▸ PROBLEM:
Could you please return each line of the data that has the word "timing"?

==== RECORDS SUPPLIED

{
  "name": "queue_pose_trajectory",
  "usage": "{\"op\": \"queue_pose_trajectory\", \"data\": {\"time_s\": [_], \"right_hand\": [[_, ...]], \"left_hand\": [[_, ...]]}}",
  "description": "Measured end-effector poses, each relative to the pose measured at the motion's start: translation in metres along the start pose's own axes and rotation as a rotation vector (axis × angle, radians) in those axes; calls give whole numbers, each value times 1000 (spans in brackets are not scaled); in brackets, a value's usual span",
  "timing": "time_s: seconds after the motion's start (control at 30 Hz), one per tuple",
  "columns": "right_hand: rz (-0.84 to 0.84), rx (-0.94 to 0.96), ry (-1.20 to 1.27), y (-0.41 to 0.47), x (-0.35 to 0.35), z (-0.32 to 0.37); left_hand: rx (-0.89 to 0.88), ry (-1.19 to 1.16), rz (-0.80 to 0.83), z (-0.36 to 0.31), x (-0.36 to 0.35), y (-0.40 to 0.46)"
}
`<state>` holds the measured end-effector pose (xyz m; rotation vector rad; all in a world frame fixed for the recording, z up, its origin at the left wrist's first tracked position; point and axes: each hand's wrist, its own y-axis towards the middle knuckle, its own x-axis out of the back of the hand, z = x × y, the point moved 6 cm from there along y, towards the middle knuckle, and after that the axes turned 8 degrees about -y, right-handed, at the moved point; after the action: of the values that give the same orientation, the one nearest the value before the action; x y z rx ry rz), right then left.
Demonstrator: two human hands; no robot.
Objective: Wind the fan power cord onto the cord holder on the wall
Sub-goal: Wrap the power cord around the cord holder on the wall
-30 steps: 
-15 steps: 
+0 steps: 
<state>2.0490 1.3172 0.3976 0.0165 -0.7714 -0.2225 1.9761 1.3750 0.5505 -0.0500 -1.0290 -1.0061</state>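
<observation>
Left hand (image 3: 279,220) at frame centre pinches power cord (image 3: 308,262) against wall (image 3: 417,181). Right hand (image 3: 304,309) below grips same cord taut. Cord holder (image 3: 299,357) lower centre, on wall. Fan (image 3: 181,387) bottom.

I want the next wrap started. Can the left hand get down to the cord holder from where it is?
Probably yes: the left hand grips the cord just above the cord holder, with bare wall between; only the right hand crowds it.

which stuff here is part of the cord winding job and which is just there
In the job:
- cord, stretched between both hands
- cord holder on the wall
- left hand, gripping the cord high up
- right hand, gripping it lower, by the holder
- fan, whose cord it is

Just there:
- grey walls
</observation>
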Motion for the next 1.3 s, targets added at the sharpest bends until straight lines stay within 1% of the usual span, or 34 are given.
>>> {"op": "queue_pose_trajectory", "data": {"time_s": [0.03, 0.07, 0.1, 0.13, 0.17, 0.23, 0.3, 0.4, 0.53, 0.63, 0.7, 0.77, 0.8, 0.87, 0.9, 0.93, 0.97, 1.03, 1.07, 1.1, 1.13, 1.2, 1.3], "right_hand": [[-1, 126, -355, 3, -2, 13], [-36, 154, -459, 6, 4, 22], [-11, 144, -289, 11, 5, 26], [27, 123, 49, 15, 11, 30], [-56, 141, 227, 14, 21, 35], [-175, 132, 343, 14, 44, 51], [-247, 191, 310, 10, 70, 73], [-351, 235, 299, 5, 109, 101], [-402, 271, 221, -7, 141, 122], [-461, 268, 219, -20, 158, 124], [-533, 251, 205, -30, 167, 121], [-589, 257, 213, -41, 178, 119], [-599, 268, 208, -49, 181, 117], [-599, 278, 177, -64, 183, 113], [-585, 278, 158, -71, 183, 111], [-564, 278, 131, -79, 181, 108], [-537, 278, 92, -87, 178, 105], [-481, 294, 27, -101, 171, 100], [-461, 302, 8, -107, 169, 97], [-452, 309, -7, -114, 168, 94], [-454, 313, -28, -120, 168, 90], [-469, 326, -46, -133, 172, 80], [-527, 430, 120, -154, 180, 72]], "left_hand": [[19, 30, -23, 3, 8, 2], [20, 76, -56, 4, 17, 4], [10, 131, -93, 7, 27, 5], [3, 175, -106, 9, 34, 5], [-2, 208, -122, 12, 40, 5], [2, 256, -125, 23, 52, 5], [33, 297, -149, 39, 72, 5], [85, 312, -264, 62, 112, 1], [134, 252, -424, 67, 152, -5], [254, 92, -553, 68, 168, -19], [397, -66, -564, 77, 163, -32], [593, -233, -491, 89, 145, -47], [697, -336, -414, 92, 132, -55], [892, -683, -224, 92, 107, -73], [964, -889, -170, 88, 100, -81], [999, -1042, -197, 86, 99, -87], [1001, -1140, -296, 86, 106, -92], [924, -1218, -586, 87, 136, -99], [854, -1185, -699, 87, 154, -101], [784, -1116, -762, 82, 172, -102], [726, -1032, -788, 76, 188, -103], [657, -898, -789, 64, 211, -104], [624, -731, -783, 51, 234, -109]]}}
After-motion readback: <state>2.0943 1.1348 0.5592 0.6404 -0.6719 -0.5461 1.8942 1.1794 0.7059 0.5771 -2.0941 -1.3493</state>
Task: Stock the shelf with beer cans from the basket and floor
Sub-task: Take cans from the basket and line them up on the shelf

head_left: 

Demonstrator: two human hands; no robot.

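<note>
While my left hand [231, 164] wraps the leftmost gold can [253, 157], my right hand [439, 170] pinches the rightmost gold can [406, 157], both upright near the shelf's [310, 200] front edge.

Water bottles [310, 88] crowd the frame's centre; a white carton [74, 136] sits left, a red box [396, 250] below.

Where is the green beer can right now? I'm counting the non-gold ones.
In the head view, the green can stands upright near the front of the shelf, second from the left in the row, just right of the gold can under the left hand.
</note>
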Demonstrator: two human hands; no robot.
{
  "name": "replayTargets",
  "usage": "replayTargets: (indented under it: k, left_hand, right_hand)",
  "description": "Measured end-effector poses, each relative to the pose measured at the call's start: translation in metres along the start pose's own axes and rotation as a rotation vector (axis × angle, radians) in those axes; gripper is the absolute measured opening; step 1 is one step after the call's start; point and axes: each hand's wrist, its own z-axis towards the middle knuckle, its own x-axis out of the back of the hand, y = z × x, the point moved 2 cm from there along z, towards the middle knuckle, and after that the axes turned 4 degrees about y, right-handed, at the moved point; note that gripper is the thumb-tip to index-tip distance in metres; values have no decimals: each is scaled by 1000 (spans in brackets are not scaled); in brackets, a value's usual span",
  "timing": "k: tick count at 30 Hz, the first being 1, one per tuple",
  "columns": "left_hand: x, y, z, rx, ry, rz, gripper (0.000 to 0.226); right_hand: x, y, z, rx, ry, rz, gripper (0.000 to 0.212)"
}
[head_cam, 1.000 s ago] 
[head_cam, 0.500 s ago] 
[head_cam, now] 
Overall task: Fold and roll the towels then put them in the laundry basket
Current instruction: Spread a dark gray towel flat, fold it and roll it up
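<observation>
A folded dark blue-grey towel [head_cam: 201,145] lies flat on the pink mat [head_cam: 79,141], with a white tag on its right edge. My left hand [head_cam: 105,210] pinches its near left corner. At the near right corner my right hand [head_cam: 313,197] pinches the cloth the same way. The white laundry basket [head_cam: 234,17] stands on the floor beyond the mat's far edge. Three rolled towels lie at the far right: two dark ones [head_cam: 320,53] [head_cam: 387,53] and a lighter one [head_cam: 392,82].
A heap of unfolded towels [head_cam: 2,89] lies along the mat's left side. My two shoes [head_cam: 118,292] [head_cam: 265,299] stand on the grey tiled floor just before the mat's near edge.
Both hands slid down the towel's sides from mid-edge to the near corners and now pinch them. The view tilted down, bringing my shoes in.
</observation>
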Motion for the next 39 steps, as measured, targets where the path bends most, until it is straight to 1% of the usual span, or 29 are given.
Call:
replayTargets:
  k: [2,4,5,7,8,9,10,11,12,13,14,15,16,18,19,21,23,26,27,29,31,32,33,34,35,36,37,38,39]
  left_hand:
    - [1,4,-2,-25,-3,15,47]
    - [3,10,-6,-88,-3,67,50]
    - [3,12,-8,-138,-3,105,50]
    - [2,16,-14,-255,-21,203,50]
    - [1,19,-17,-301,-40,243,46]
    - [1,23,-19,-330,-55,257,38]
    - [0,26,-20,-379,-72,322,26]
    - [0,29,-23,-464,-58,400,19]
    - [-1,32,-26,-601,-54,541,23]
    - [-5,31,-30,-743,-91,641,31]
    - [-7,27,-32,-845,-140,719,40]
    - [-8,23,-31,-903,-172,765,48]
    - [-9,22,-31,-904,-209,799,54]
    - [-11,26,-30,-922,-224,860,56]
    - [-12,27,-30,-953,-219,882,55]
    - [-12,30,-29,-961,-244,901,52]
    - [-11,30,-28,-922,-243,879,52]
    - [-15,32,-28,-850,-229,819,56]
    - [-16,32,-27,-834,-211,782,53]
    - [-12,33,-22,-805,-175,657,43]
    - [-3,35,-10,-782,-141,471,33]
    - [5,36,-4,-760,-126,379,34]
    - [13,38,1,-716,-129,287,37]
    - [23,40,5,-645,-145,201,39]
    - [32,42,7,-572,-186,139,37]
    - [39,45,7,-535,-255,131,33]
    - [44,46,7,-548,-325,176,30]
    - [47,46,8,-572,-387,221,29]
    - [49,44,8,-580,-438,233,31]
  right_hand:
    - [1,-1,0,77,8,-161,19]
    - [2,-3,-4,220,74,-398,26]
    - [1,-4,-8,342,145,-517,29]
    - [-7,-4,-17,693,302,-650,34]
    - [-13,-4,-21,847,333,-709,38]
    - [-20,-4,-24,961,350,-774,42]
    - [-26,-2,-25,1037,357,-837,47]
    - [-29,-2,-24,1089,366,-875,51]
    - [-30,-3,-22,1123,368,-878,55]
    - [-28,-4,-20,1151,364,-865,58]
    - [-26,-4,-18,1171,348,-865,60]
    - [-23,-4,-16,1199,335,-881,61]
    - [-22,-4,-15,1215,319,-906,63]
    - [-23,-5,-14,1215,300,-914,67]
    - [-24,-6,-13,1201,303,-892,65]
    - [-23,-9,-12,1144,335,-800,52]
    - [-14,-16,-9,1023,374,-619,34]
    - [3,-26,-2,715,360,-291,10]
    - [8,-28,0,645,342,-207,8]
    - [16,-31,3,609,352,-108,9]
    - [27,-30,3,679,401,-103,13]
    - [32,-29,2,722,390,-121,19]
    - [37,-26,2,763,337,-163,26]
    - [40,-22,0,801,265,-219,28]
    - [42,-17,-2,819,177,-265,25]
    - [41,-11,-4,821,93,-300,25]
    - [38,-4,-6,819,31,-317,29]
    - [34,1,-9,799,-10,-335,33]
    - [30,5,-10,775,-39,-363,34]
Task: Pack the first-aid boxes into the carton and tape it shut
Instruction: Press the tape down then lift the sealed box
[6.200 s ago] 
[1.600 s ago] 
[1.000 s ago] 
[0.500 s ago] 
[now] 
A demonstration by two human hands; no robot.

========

▸ FINISHED EXERCISE:
  "timing": "time_s: seconds after the motion's start (control at 30 Hz), one per tuple",
  "timing": "k: tick count at 30 Hz, the first being 1, one per tuple",

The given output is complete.